Would you filter the listing below so that only lines with the word "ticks" remain?
☆ ☆ ☆ ☆ ☆
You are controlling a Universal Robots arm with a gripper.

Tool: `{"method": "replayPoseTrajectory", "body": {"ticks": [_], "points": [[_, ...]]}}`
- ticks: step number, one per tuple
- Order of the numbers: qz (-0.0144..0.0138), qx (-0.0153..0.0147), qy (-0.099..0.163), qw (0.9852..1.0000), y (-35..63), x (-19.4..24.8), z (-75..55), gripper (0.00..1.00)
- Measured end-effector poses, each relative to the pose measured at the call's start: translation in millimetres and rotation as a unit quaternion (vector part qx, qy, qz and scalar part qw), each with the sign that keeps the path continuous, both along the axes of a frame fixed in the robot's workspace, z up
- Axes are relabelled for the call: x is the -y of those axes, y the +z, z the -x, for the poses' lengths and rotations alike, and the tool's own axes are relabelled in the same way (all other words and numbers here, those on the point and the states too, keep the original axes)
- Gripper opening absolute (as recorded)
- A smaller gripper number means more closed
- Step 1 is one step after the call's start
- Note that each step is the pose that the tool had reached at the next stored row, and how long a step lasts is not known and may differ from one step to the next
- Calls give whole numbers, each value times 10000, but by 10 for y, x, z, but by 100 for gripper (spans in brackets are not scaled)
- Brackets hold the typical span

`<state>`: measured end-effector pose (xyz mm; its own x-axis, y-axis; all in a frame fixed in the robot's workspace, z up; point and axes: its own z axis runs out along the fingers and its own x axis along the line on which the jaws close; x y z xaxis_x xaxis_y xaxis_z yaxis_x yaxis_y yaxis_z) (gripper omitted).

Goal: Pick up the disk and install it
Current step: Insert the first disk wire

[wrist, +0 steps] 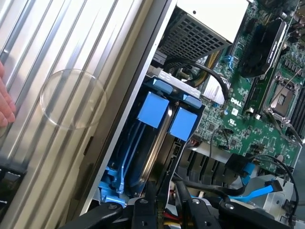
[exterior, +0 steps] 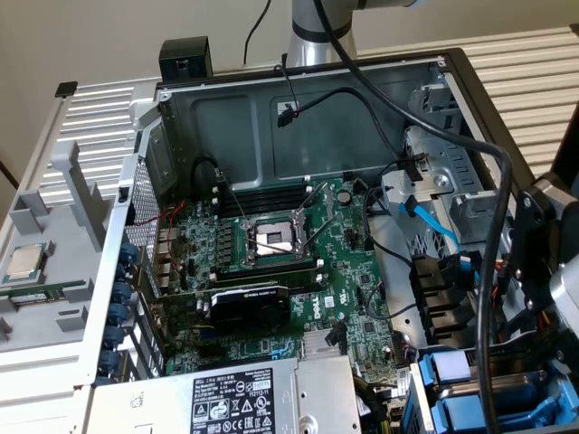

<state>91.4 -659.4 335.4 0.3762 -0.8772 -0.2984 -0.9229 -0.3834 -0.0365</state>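
Taking the exterior view as the clock face, a small square silver processor chip (exterior: 22,261) is lying outside the case at nine o'clock, well apart from the work. At the centre, the open metal processor socket (exterior: 271,240) on the green motherboard (exterior: 353,271) is sitting exposed, so anything dropped or swung across the case is risking bent pins. A thick black cable (exterior: 496,271) is trailing from the arm toward five o'clock and crossing the drive cage. In my judgement it is the likeliest thing to snag or get pinched. At five o'clock the disk (exterior: 450,369), a grey metal drive in a blue plastic carrier frame, appears to be standing on edge in the cage, just beside another blue carrier (exterior: 452,418). Any tilt is risking a jam on the rails. The black gripper (wrist: 163,193) is hanging close over those carriers, and I cannot tell whether it is clamping anything. A person's hand (wrist: 4,107) is resting by the ribbed silver side panel (wrist: 57,47), where a sideways move is risking contact.
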Motion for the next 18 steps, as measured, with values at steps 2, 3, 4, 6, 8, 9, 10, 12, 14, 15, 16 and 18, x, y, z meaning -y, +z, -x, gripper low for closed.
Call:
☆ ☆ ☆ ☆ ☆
THE ANSWER
Tool: `{"method": "replayPoseTrajectory", "body": {"ticks": [_], "points": [[_, ...]]}}`
- ticks: step number, one per tuple

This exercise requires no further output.